* Action item
Lines below containing the word "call" should be copied out.

Top of Supplied data

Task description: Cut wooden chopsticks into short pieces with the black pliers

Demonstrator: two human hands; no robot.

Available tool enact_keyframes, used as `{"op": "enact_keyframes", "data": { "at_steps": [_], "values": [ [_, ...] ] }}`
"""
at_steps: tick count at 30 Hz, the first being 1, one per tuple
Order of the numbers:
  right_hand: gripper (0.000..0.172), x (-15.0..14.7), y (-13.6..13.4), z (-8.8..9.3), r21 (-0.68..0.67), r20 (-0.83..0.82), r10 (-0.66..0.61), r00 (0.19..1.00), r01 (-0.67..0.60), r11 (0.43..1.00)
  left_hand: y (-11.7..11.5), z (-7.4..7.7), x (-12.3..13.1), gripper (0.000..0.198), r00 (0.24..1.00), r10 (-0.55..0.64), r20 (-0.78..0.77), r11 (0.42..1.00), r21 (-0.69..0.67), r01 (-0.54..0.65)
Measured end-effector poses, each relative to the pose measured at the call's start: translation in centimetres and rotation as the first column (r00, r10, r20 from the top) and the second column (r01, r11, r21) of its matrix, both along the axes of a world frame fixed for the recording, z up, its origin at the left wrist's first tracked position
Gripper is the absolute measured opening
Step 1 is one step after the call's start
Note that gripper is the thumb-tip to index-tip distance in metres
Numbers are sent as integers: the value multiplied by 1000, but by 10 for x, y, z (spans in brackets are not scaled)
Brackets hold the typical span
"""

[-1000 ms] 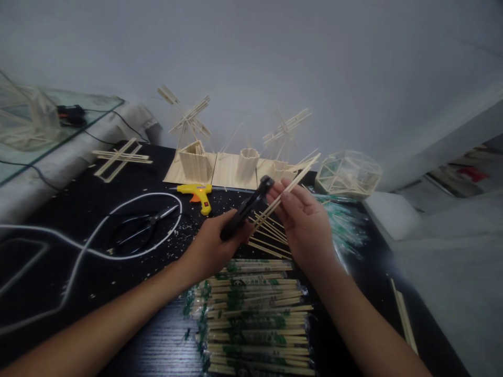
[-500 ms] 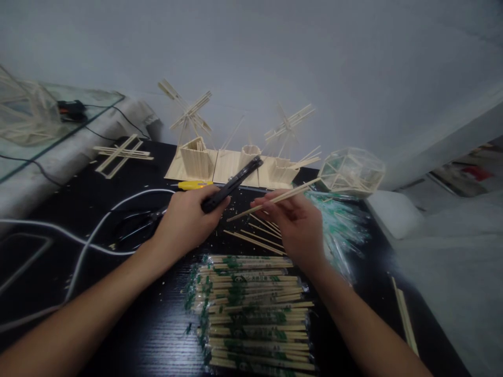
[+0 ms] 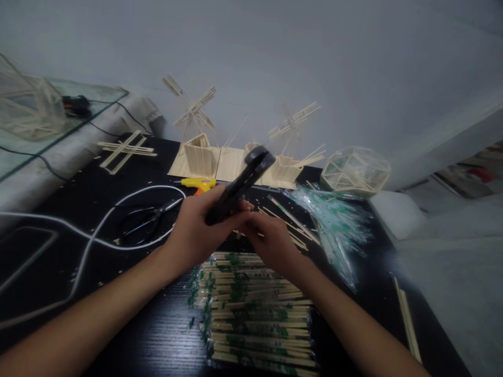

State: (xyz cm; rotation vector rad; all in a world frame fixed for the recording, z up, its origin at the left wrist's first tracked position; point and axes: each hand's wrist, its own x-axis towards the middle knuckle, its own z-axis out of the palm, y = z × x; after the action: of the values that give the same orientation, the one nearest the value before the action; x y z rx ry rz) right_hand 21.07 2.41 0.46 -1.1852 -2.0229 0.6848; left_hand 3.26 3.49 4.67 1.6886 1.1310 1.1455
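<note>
My left hand (image 3: 198,222) is wrapped round a long black tool (image 3: 239,186) with a rounded end, which points up and away from me. Its exact kind is unclear. Fingers pinched, my right hand (image 3: 271,235) meets the fingertips of my left just right of the tool. Whatever it holds is hidden. Beneath both hands lies a row of wrapped chopsticks (image 3: 259,314) in clear and green plastic. Loose chopsticks (image 3: 296,238) rest on the black table beyond my right hand. A yellow glue gun (image 3: 198,183) lies just past my left hand.
Stick windmill models (image 3: 198,157) stand on wooden boards at the back. A crossed-stick piece (image 3: 128,152), a white cord (image 3: 92,238) and black-handled scissors or pliers (image 3: 147,222) lie left. Torn wrappers (image 3: 338,220) and a faceted stick frame (image 3: 356,170) are at right.
My right hand has moved left to meet my left hand; the chopsticks it held are now out of sight. The black tool has tilted and its end appears nearer.
</note>
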Motion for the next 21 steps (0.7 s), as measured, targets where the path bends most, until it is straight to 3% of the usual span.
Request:
{"op": "enact_keyframes", "data": {
  "at_steps": [5,12,21],
  "values": [
    [21,1,2,2,-98,44,36,998,-31,995,3,-3,-2,16,998,8,56,1000,-30,-6],
    [20,2,5,-6,-99,4,49,999,-48,994,5,-3,-1,21,998,40,57,997,-68,-36],
    [11,5,9,-16,-59,-72,83,994,-87,994,2,3,1,10,993,116,20,991,70,-117]
  ]
}}
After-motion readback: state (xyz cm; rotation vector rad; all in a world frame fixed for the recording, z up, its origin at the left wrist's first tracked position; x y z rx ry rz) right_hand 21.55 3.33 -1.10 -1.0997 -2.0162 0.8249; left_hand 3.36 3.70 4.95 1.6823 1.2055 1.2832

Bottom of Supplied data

* Exercise result
Measured end-effector poses, each relative to the pose measured at the call's start: translation in centimetres and rotation as the first column (r00, r10, r20 from the top) and the second column (r01, r11, r21) of its matrix, both along the axes of a world frame fixed for the recording, z up, its origin at the left wrist's first tracked position
Step 1 is one step after the call's start

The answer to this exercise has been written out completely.